*TASK GOAL*.
Across the records, find how many lines include the string "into" and answer with only the figure.
*** DATA TO USE Section Begins ***
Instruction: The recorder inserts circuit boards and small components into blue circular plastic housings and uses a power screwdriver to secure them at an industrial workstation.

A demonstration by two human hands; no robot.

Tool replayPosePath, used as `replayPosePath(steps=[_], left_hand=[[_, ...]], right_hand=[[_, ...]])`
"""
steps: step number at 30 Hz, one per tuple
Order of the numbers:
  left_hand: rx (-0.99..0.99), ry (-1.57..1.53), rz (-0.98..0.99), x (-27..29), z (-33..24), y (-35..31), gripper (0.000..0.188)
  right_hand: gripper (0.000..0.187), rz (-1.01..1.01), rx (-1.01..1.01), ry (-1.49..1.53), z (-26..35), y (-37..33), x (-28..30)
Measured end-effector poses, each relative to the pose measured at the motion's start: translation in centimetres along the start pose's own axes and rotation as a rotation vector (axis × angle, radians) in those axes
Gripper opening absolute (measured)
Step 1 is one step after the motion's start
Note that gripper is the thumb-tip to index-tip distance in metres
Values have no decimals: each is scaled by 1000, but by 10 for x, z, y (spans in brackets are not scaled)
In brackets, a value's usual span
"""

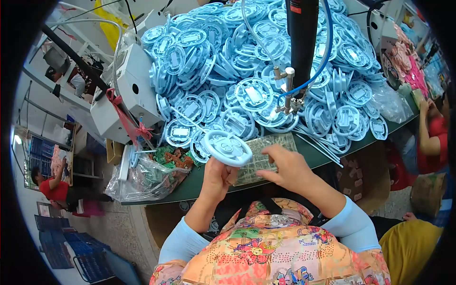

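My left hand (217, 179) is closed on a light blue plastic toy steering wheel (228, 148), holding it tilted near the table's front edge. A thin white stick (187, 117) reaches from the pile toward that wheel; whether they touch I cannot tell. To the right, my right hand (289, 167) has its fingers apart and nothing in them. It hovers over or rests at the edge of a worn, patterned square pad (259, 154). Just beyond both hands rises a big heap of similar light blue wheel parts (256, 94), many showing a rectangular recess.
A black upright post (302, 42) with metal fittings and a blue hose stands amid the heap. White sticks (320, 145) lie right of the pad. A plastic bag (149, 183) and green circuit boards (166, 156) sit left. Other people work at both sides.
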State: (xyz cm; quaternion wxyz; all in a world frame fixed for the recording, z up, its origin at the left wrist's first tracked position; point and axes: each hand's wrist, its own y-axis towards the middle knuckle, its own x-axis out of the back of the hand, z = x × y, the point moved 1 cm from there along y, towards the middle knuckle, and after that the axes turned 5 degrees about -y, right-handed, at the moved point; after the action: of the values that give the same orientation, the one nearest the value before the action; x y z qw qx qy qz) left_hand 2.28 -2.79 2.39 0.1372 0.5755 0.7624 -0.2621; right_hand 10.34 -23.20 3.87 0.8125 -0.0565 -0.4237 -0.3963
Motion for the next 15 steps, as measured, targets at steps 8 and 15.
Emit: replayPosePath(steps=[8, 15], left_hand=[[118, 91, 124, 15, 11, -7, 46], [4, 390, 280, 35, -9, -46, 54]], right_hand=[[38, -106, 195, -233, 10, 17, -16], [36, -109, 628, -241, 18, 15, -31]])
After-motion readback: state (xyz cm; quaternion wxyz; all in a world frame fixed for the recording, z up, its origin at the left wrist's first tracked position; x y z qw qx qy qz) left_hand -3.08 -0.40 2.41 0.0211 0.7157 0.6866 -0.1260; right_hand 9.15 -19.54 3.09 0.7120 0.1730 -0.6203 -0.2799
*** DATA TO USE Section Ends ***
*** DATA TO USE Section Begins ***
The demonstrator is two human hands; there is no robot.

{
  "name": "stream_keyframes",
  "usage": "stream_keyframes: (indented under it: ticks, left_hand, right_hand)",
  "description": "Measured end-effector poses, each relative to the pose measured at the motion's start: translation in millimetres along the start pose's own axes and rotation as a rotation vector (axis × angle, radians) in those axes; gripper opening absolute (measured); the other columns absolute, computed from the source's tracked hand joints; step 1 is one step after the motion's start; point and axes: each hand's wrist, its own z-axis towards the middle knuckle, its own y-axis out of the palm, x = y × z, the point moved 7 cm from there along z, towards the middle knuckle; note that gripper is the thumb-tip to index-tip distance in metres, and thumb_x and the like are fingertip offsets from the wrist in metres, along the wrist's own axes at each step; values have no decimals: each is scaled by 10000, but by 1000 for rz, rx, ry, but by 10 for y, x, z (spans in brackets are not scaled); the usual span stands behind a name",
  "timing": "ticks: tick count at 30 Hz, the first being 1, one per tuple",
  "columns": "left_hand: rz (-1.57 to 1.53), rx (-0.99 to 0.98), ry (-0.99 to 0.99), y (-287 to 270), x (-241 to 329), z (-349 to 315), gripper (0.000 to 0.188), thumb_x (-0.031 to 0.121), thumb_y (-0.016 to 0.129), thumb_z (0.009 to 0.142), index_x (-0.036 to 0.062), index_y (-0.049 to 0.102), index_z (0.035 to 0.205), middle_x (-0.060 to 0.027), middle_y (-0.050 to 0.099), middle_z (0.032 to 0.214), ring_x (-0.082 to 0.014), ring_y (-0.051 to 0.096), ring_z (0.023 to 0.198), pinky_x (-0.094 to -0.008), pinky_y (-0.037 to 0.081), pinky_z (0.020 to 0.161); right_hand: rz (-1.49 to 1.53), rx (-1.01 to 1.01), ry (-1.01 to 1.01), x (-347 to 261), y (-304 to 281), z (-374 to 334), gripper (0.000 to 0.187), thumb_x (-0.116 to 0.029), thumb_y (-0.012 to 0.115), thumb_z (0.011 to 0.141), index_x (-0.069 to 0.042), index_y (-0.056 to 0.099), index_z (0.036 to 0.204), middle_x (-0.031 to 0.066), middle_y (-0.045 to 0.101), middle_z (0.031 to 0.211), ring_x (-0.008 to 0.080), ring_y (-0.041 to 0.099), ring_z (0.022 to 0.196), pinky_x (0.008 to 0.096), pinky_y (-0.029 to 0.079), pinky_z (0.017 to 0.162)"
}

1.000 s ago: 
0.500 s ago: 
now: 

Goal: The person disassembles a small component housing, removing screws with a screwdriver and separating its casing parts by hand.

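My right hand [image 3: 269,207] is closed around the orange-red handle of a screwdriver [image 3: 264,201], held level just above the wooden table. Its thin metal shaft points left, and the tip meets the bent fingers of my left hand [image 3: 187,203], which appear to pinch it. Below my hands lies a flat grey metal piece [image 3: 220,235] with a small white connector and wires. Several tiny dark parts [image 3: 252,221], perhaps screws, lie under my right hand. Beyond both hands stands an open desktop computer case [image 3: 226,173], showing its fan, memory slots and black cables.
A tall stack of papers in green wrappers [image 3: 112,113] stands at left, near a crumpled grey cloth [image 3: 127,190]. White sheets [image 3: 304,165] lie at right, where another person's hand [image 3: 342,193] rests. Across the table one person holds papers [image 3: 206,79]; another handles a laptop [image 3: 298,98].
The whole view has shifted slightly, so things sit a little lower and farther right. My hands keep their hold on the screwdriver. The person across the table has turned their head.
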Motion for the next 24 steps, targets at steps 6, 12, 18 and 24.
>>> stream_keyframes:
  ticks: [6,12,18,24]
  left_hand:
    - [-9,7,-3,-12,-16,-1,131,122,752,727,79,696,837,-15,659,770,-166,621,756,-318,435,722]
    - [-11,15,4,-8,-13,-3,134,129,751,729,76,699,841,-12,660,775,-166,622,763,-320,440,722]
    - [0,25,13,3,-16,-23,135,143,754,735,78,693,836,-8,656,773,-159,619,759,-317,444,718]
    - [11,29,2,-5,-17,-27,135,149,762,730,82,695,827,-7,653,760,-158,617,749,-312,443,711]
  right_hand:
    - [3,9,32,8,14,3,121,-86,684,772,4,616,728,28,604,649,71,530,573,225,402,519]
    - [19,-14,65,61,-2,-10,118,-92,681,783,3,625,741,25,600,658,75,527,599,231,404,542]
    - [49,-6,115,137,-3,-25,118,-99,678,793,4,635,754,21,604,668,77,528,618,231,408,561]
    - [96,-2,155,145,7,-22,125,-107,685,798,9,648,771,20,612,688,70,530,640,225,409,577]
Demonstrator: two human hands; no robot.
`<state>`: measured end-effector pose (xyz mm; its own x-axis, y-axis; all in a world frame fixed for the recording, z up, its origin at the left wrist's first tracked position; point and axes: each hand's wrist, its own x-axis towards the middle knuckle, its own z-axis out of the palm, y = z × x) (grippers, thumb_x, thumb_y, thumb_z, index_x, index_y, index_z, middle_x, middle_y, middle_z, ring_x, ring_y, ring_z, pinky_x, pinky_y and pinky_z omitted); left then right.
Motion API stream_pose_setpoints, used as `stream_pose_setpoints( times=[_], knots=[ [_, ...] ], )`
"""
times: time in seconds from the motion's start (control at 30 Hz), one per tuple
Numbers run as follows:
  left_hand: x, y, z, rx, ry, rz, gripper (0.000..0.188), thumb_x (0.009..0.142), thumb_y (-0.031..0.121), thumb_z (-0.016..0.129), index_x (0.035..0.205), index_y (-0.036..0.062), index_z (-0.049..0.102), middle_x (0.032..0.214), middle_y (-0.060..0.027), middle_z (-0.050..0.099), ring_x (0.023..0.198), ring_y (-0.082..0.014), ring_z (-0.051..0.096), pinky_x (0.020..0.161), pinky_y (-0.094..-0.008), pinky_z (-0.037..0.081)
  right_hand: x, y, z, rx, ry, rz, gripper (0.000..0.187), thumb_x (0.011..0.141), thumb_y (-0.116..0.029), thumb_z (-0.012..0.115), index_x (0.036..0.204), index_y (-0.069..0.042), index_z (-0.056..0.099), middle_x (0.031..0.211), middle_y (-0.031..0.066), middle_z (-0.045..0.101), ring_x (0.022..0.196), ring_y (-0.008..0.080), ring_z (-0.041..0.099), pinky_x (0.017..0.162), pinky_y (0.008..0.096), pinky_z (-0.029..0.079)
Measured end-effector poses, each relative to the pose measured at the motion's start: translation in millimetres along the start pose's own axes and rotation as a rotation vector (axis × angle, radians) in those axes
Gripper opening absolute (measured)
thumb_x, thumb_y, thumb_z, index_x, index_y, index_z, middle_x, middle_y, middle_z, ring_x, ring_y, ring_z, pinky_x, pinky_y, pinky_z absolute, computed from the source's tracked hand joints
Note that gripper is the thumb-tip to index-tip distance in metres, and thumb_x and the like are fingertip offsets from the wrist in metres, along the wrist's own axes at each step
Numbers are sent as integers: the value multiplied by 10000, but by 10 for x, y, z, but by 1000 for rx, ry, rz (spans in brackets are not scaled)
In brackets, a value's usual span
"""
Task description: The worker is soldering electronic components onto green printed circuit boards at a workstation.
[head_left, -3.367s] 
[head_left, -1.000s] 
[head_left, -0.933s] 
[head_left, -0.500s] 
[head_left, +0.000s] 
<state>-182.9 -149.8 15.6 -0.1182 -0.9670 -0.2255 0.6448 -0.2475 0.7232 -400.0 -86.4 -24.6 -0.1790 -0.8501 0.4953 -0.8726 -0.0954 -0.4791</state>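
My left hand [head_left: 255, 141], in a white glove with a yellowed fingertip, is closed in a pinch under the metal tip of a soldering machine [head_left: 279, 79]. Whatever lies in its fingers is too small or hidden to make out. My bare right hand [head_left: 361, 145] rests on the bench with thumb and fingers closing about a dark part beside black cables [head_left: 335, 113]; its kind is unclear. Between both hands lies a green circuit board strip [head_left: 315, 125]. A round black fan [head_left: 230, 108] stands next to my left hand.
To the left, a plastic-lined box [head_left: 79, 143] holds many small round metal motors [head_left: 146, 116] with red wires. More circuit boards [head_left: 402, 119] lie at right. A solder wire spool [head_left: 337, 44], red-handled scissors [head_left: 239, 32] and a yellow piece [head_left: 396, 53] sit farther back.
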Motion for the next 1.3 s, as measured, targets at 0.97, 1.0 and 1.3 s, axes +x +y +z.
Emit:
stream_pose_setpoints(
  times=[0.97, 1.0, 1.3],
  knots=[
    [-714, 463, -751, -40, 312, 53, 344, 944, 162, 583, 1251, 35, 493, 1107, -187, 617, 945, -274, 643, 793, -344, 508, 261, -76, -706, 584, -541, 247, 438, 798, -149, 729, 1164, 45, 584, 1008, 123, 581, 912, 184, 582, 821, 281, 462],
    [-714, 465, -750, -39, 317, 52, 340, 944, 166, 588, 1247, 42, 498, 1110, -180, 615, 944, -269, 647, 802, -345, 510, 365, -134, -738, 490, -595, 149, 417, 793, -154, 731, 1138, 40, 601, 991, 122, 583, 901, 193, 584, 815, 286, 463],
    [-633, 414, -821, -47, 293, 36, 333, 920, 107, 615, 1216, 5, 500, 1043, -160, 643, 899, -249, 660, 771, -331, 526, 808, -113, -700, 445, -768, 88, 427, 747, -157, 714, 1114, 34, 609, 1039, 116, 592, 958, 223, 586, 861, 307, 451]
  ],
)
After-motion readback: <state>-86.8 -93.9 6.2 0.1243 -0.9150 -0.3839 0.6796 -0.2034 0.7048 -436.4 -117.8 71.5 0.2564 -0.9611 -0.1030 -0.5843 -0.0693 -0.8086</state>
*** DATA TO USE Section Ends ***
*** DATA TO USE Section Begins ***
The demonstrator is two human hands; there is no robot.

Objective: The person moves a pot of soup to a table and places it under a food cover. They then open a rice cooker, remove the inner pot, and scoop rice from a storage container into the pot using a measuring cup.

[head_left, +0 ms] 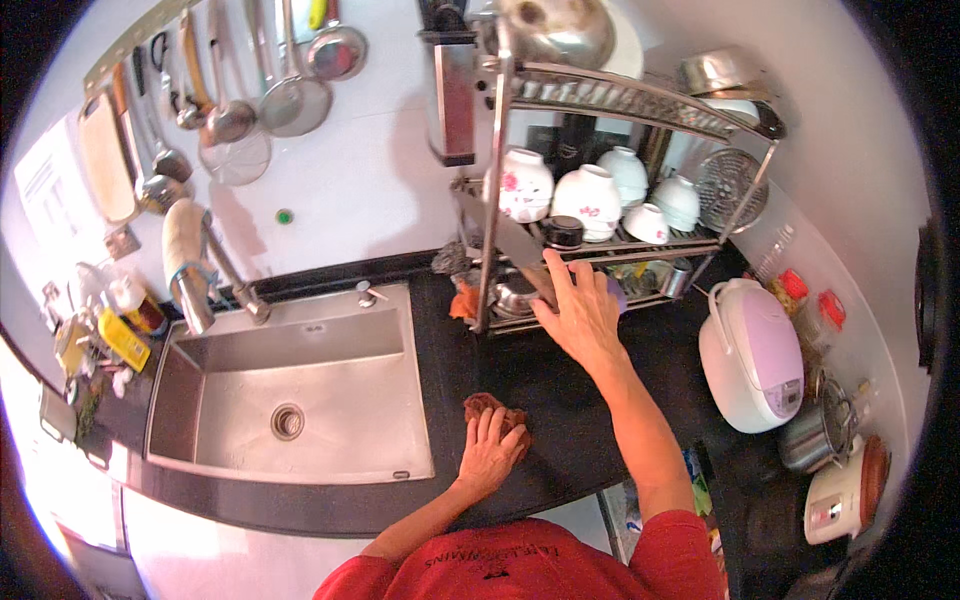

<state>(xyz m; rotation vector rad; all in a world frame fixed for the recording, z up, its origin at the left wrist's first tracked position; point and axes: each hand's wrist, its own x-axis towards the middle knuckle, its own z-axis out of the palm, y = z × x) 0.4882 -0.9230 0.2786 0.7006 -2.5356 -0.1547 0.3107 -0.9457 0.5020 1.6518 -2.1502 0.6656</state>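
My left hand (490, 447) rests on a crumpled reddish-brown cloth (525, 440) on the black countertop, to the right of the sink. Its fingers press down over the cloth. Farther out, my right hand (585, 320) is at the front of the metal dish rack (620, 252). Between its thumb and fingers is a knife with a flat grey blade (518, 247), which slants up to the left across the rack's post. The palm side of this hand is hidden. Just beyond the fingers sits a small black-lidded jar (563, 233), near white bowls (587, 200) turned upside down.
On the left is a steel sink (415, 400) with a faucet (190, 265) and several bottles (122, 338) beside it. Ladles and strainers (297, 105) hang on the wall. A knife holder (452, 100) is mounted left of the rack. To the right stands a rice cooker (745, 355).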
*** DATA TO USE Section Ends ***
*WRITTEN RESPONSE*.
2